**BRIEF**:
Repeat the listing exactly. Do not carry over any pictures.

**DATA BELOW**:
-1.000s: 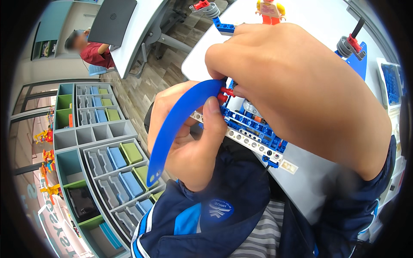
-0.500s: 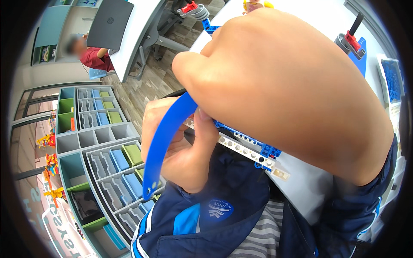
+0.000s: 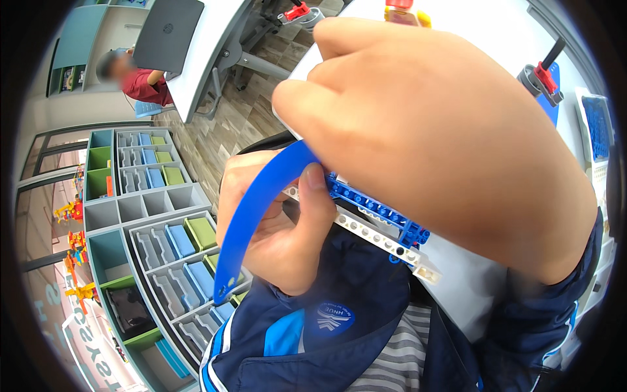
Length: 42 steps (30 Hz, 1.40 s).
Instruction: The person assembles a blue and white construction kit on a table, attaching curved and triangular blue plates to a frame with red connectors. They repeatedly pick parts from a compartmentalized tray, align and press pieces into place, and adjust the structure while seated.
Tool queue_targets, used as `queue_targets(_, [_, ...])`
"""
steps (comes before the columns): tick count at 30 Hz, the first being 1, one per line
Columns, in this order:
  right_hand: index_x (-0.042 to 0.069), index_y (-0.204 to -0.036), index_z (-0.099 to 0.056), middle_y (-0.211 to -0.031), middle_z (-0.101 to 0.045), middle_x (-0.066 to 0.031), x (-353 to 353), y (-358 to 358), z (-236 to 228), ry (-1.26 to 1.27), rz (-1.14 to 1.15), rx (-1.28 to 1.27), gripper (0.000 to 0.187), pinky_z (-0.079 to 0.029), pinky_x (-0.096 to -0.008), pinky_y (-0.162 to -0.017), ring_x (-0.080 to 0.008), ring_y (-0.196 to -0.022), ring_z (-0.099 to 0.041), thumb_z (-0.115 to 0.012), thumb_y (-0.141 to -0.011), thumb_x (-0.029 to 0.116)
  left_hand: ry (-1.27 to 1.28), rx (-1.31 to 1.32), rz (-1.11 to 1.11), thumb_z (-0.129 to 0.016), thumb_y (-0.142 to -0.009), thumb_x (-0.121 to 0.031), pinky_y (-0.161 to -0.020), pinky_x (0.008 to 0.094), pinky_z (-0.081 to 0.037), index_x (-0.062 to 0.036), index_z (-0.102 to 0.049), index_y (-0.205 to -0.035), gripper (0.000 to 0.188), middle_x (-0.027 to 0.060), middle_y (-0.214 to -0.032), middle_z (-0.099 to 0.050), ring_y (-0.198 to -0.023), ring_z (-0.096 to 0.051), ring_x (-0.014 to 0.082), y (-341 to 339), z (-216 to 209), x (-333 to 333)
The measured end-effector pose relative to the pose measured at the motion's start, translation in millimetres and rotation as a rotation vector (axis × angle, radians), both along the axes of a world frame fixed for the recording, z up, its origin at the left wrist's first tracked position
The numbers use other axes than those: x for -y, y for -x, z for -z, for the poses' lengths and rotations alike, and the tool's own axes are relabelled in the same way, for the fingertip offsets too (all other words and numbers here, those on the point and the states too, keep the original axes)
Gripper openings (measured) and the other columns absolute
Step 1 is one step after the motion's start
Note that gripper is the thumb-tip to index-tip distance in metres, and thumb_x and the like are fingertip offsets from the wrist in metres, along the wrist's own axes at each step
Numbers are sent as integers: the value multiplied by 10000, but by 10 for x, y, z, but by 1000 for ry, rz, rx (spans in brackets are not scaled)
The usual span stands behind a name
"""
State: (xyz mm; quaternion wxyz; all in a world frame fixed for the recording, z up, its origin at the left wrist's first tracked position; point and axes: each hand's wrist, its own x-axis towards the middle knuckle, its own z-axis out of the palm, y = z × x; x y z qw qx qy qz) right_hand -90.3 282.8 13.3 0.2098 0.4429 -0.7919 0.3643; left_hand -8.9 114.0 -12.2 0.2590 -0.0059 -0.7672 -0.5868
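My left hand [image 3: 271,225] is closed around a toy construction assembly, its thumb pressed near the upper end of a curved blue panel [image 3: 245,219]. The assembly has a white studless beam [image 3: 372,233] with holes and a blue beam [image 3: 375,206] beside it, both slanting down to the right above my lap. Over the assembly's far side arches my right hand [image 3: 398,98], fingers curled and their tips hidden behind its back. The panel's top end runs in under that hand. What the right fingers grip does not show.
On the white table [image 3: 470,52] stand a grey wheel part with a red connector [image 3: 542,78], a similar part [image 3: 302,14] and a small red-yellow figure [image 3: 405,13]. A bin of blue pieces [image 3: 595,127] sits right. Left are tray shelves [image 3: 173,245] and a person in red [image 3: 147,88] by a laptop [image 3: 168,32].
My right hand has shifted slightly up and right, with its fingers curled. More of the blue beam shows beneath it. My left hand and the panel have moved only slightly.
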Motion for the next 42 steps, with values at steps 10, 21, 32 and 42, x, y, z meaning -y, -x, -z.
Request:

**ANSWER FOR THE TASK**:
-1.000s: 
-0.500s: 
+0.000s: 
Length: 42 steps (30 Hz, 1.40 s).
Instruction: The person assembles a blue and white construction kit on a table, attaching curved and triangular blue plates to a frame with red connectors. They repeatedly pick parts from a compartmentalized tray, align and press pieces into place, and adjust the structure while seated.
Tool queue_targets, used as `queue_targets(_, [_, ...])`
"""
steps (comes before the columns): tick count at 30 Hz, the first being 1, one per line
Columns, in this order:
  right_hand: index_x (-0.042 to 0.069), index_y (-0.204 to -0.036), index_z (-0.099 to 0.056), middle_y (-0.211 to -0.031), middle_z (-0.101 to 0.045), middle_x (-0.066 to 0.031), x (-353 to 353), y (-358 to 358), z (-236 to 228), ry (-1.26 to 1.27), rz (-1.14 to 1.15), rx (-1.28 to 1.27), gripper (0.000 to 0.187), pinky_z (-0.079 to 0.029), pinky_x (-0.096 to -0.008), pinky_y (-0.162 to -0.017), ring_x (-0.080 to 0.008), ring_y (-0.196 to -0.022), ring_z (-0.099 to 0.041), thumb_z (-0.115 to 0.012), thumb_y (-0.141 to -0.011), thumb_x (-0.029 to 0.116)
  left_hand: ry (-1.27 to 1.28), rx (-1.31 to 1.32), rz (-1.11 to 1.11), thumb_z (-0.129 to 0.016), thumb_y (-0.142 to -0.009), thumb_x (-0.121 to 0.031), pinky_y (-0.161 to -0.020), pinky_x (0.008 to 0.094), pinky_z (-0.081 to 0.037), index_x (-0.062 to 0.036), index_z (-0.102 to 0.049), index_y (-0.205 to -0.035), gripper (0.000 to 0.188), middle_x (-0.027 to 0.060), middle_y (-0.214 to -0.032), middle_z (-0.099 to 0.050), ring_y (-0.198 to -0.023), ring_z (-0.096 to 0.051), ring_x (-0.014 to 0.082), y (-341 to 339), z (-216 to 209), x (-333 to 333)
The measured end-effector pose relative to the pose measured at the motion's start, translation in millimetres and rotation as a rotation vector (axis × angle, radians), both along the axes of a world frame fixed for the recording, z up, its origin at the left wrist's first tracked position
The numbers use other axes than those: x for -y, y for -x, z for -z, for the poses' lengths and rotations alike, and the tool's own axes are relabelled in the same way, for the fingertip offsets too (all other words and numbers here, those on the point and the states too, keep the original axes)
Gripper openings (measured) and the other columns absolute
Step 1 is one step after the motion's start
Note that gripper is the thumb-tip to index-tip distance in metres, and thumb_x and the like are fingertip offsets from the wrist in metres, along the wrist's own axes at each step
Numbers are sent as integers: the value multiplied by 10000, but by 10 for x, y, z, but by 1000 for ry, rz, rx (spans in brackets are not scaled)
The usual span stands behind a name
"""
State: (xyz mm; quaternion wxyz; all in a world frame fixed for the recording, z up, its origin at the left wrist's first tracked position; point and axes: each hand's wrist, its own x-axis towards the middle knuckle, its own z-axis out of the palm, y = z × x; x y z qw qx qy qz) right_hand -90.3 282.8 13.3 0.2098 0.4429 -0.7919 0.3643; left_hand -8.9 114.0 -12.2 0.2590 -0.0059 -0.7672 -0.5868
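My left hand [image 3: 271,225] is closed around a toy construction assembly, its thumb pressed near the upper end of a curved blue panel [image 3: 245,219]. The assembly has a white studless beam [image 3: 372,233] with holes and a blue beam [image 3: 375,206] beside it, both slanting down to the right above my lap. Over the assembly's far side arches my right hand [image 3: 398,98], fingers curled and their tips hidden behind its back. The panel's top end runs in under that hand. What the right fingers grip does not show.
On the white table [image 3: 470,52] stand a grey wheel part with a red connector [image 3: 542,78], a similar part [image 3: 302,14] and a small red-yellow figure [image 3: 405,13]. A bin of blue pieces [image 3: 595,127] sits right. Left are tray shelves [image 3: 173,245] and a person in red [image 3: 147,88] by a laptop [image 3: 168,32].
My right hand has shifted slightly up and right, with its fingers curled. More of the blue beam shows beneath it. My left hand and the panel have moved only slightly.
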Motion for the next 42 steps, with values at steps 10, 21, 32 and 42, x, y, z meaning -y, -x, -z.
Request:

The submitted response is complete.